[Start of section]
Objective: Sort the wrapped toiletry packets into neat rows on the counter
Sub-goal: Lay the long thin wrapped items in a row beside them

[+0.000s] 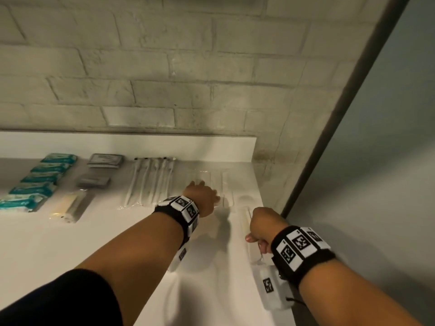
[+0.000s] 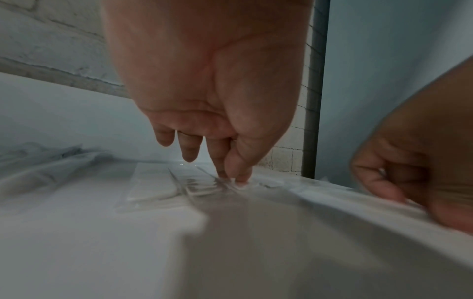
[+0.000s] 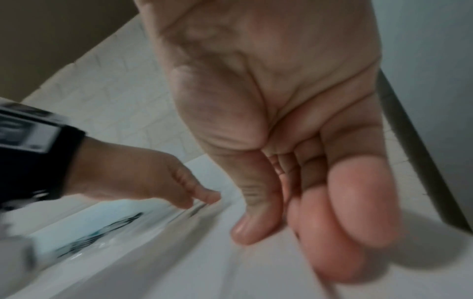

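Observation:
Clear wrapped packets (image 1: 223,184) with white pads inside (image 2: 153,190) lie side by side at the right end of the white counter (image 1: 70,243). My left hand (image 1: 211,201) reaches down onto them, and thumb and forefinger (image 2: 234,178) pinch the edge of one clear packet (image 2: 204,186). My right hand (image 1: 259,231) hovers at the counter's right edge with fingers curled (image 3: 294,232) over a long pale wrapped packet (image 1: 247,220). Blur hides whether it grips that packet. The left hand (image 3: 143,176) also shows in the right wrist view.
Further left lie a row of wrapped toothbrushes (image 1: 150,182), grey packets (image 1: 103,161), a yellowish packet (image 1: 68,205) and a column of teal packets (image 1: 40,180). A brick wall backs the counter. A dark frame (image 1: 329,128) and a pale panel stand at the right.

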Demonstrator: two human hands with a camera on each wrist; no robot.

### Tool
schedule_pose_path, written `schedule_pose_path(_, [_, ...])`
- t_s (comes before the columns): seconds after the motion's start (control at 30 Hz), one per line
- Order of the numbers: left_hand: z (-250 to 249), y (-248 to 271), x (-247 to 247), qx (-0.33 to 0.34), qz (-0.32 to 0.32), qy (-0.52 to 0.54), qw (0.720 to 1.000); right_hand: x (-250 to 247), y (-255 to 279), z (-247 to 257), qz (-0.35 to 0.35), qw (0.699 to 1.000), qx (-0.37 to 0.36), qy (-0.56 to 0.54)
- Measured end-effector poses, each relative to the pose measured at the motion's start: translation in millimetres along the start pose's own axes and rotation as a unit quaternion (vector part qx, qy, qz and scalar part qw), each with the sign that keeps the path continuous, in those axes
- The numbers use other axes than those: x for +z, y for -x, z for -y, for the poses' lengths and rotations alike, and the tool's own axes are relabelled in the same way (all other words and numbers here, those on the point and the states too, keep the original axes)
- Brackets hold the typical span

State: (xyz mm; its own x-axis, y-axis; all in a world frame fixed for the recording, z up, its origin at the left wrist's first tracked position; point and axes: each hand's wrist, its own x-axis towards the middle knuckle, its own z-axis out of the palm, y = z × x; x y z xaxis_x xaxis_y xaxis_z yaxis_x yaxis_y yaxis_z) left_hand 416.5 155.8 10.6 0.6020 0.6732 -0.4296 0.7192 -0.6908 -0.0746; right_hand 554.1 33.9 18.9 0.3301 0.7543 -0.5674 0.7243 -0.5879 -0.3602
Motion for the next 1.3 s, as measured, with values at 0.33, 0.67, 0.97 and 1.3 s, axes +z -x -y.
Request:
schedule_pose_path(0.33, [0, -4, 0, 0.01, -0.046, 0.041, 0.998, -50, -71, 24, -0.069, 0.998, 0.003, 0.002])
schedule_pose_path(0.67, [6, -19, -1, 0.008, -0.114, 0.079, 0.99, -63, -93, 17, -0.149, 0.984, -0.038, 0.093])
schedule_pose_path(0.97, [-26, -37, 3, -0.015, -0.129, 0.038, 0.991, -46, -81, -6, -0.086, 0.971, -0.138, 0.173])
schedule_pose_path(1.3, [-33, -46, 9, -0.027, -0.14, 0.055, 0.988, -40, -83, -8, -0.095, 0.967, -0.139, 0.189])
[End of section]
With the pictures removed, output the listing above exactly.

TASK RESPONSE:
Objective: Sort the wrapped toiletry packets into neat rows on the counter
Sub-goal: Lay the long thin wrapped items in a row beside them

[+0.000s] 
[+0.000s] 
[+0.000s] 

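Observation:
Clear wrapped packets (image 1: 223,184) with white pads inside (image 2: 153,190) lie side by side at the right end of the white counter (image 1: 70,243). My left hand (image 1: 211,201) reaches down onto them, and thumb and forefinger (image 2: 234,178) pinch the edge of one clear packet (image 2: 204,186). My right hand (image 1: 259,231) hovers at the counter's right edge with fingers curled (image 3: 294,232) over a long pale wrapped packet (image 1: 247,220). Blur hides whether it grips that packet. The left hand (image 3: 143,176) also shows in the right wrist view.
Further left lie a row of wrapped toothbrushes (image 1: 150,182), grey packets (image 1: 103,161), a yellowish packet (image 1: 68,205) and a column of teal packets (image 1: 40,180). A brick wall backs the counter. A dark frame (image 1: 329,128) and a pale panel stand at the right.
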
Demonstrator: two human hands with a camera on each wrist; no robot.

### Tool
schedule_pose_path, written `schedule_pose_path(_, [_, ...])`
- t_s (comes before the columns): seconds after the motion's start (control at 30 Hz), one per line
- Order of the numbers: left_hand: z (-250 to 249), y (-248 to 271), x (-247 to 247), qx (-0.33 to 0.34), qz (-0.32 to 0.32), qy (-0.52 to 0.54), qw (0.720 to 1.000); right_hand: x (-250 to 247), y (-255 to 279), z (-247 to 257), qz (-0.35 to 0.35), qw (0.699 to 1.000), qx (-0.37 to 0.36), qy (-0.56 to 0.54)
- Measured end-effector poses, each relative to the pose measured at the motion's start: translation in millimetres along the start pose's own axes and rotation as a unit quaternion (vector part qx, qy, qz and scalar part qw), each with the sign that keeps the path continuous, in those axes
- The numbers use other axes than those: x for +z, y for -x, z for -y, for the poses' lengths and rotations alike, and the tool's own axes are relabelled in the same way (all other words and numbers here, those on the point and the states too, keep the original axes)
- Brackets hold the typical span

State: (xyz mm; its own x-axis, y-axis; all in a world frame fixed for the recording, z up, its origin at the left wrist's first tracked position; point and axes: each hand's wrist, its own x-axis towards the middle knuckle, its own z-axis out of the palm, y = z × x; x y z xaxis_x xaxis_y xaxis_z yaxis_x yaxis_y yaxis_z) left_hand 416.5 155.8 10.6 0.6020 0.6732 -0.4296 0.7192 -0.6908 -0.0746; right_hand 554.1 33.9 18.9 0.3301 0.7543 -0.5674 0.7243 -0.5879 -0.3602
Motion for the next 1.3 s, as measured, with values at 0.33, 0.67, 0.97 and 1.3 s, axes +z -x -y.
Request:
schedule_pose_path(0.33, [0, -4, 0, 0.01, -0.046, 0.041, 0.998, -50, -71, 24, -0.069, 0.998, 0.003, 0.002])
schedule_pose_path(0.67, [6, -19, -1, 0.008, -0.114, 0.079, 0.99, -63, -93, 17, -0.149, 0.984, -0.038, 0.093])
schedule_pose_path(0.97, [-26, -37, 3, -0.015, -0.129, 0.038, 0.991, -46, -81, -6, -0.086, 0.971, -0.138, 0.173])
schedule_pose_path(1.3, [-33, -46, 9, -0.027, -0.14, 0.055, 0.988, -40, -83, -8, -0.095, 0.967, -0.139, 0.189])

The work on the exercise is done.